◆ **Work task**
Using the material below, print the line that contains "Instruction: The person", the line that contains "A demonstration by", and every line in between, exactly and nothing else.

◆ **Material supplied**
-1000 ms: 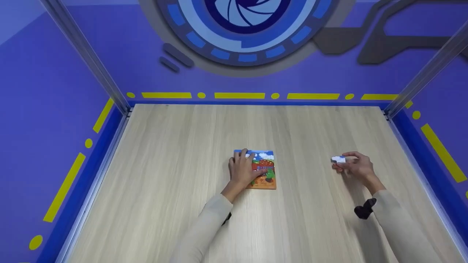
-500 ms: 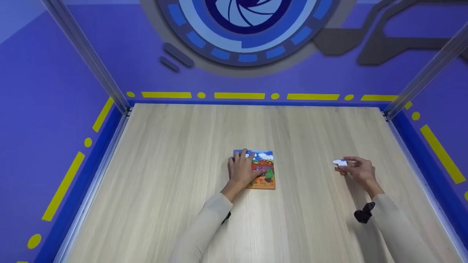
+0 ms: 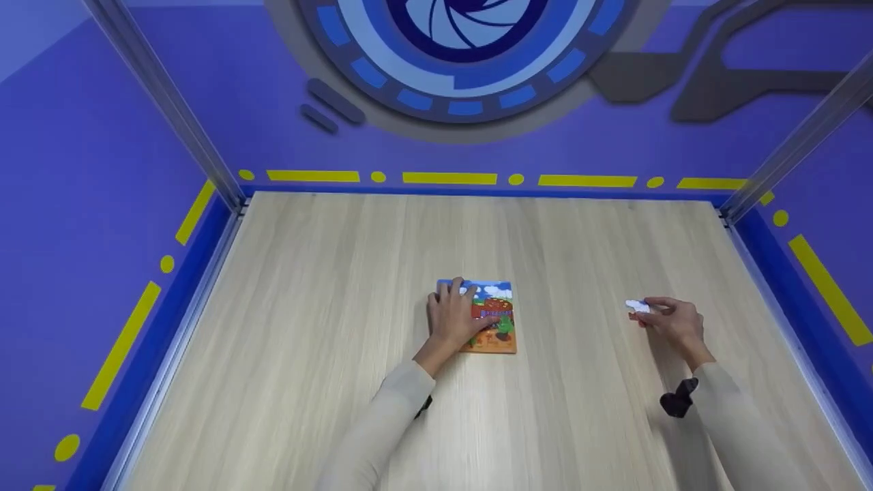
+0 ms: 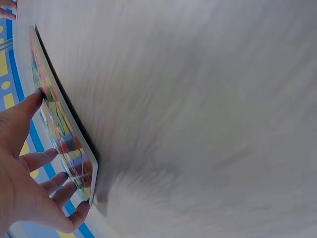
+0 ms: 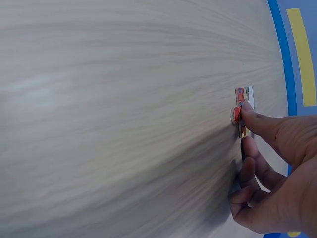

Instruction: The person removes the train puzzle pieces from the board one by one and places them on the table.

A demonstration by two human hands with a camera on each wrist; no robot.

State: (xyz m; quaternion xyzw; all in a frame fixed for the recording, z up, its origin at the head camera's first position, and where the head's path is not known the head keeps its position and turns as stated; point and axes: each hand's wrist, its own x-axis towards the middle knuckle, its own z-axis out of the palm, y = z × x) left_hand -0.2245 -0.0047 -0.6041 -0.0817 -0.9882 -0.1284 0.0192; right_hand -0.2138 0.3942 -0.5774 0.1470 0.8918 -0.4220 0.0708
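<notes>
A flat jigsaw board [image 3: 503, 335] with a bright cartoon picture lies near the middle of the table, partly covered by my left hand [image 3: 451, 319]. That hand rests on it with spread fingers, the thumb pressing on the picture and the fingertips along its far and left edges. Well to the right, my right hand [image 3: 678, 323] pinches small jigsaw pieces between thumb and fingers, over the table. One piece [image 3: 637, 305] is white and blue like clouds; a red piece [image 5: 237, 114] shows beside it in the right wrist view. My fingers hide part of them.
The pale wood-grain table [image 3: 327, 273] is enclosed by blue-purple panels [image 3: 436, 153] with yellow dashes along the bottom. Metal posts [image 3: 164, 102] stand at the back corners. A black wrist camera [image 3: 679, 399] hangs under the right sleeve.
My right hand has shifted slightly down and to the right with the jigsaw pieces, which have turned a little in its fingers. The left hand and the jigsaw board stay in place.
</notes>
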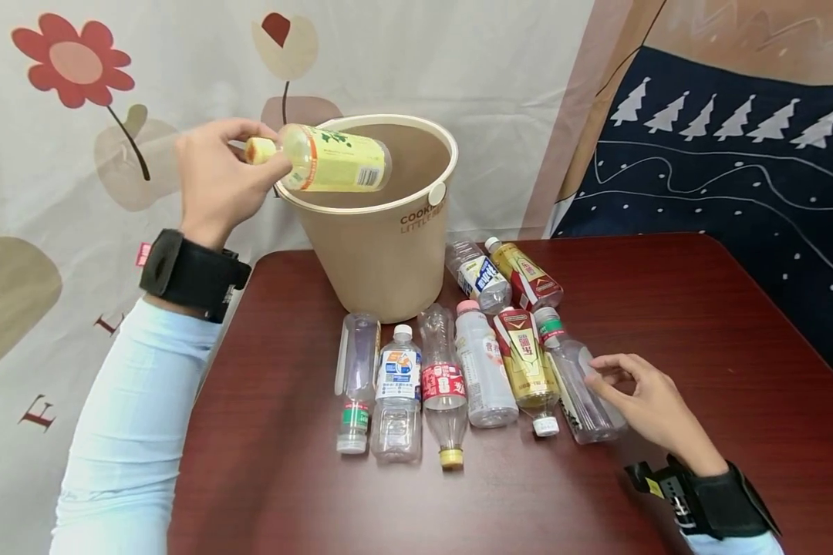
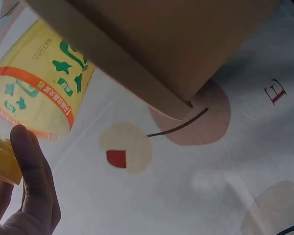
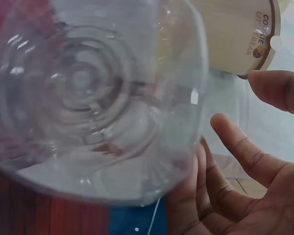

◆ **Result of the exercise**
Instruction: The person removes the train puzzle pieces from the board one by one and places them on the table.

A demonstration by two human hands with a camera on each wrist; no robot.

Nothing else is required to complete the exercise.